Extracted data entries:
>>>>>
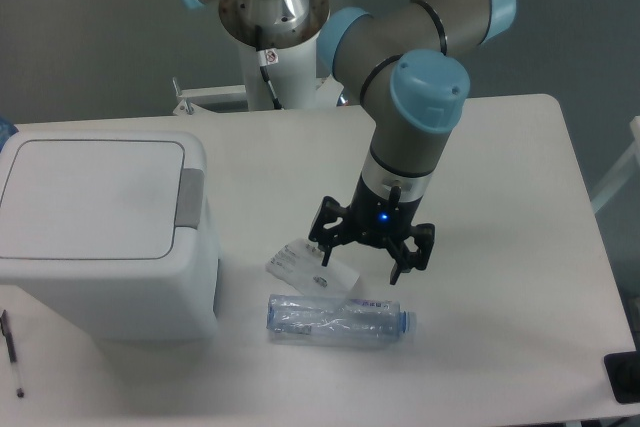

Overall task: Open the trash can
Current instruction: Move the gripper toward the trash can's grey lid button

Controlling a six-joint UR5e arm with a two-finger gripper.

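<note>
The tool hangs with jaws spread at frame centre, just above a flat clear packet and a clear bottle lying below it. Bare table lies to the right. At left, the trash can blocks passage; its lid is flat.

The trash can was white, its lid a slightly warmer off-white, with a grey push tab at the lid's right edge. The table was pale grey-white. The arm was grey with light blue joint caps, and the gripper was black with a small blue light. The bottle was clear with a bluish tint, and the packet was white and translucent. A pen was black and white
</note>
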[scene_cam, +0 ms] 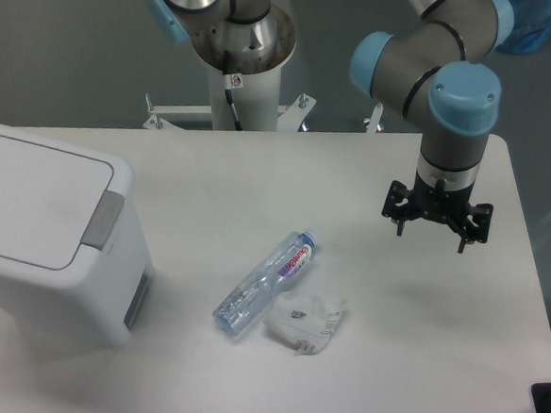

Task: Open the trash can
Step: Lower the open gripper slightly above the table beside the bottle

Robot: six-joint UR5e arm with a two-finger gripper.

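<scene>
The trash can [46, 247] is a large white boxy bin at the table's left side. Its flat lid [30, 194] lies shut, with a grey push tab [102, 221] on the lid's right edge. My gripper [435, 222] hangs over the right part of the table, far to the right of the can and touching nothing. It points straight down, so its black fingers [400, 215] show spread apart with nothing between them.
A clear plastic bottle [265, 283] lies on its side near the table's middle. A crumpled clear wrapper [307, 324] sits just right of it. The arm's base column [242, 72] stands at the table's far edge.
</scene>
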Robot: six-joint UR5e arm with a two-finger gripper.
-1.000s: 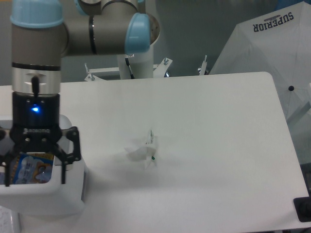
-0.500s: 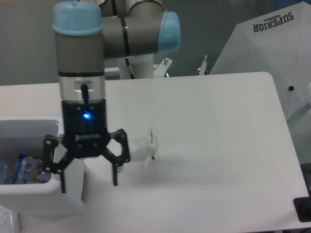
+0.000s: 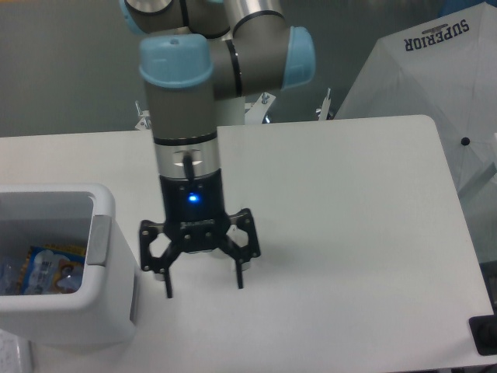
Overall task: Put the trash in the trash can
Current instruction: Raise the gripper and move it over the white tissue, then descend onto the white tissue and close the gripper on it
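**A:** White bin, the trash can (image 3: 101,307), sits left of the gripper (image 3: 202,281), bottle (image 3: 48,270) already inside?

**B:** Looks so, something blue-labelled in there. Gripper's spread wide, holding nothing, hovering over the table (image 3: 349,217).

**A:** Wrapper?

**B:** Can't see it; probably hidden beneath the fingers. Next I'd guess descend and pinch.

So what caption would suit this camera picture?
Open claw poised above the white table, beside a trash can already holding a bottle.
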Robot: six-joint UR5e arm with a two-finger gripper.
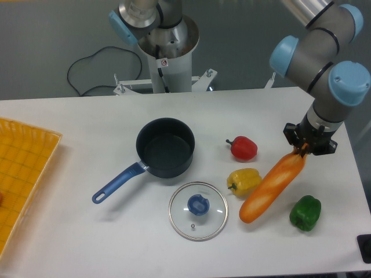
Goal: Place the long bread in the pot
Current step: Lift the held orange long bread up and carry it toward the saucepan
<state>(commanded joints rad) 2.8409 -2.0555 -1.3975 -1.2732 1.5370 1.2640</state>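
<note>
The end effector (304, 152) is pinched closed on the upper tip of the long bread (272, 187), which hangs tilted down and left over the tabletop (87, 127), and the pot (166, 147) sits open well off to its left.

One fixed cam, set high in front of the white table (87, 243), looking down & across at the robot's grey pedestal base (168, 52) at the far edge. Mid distance: nearly the whole tabletop fits, the woven yellow tray (23, 168) cut off at left, near edge cropped at bottom. No 2nd view to overlap w/
</note>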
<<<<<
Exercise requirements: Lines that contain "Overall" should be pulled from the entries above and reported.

Response for this exercise:
Overall task: Open the trash can
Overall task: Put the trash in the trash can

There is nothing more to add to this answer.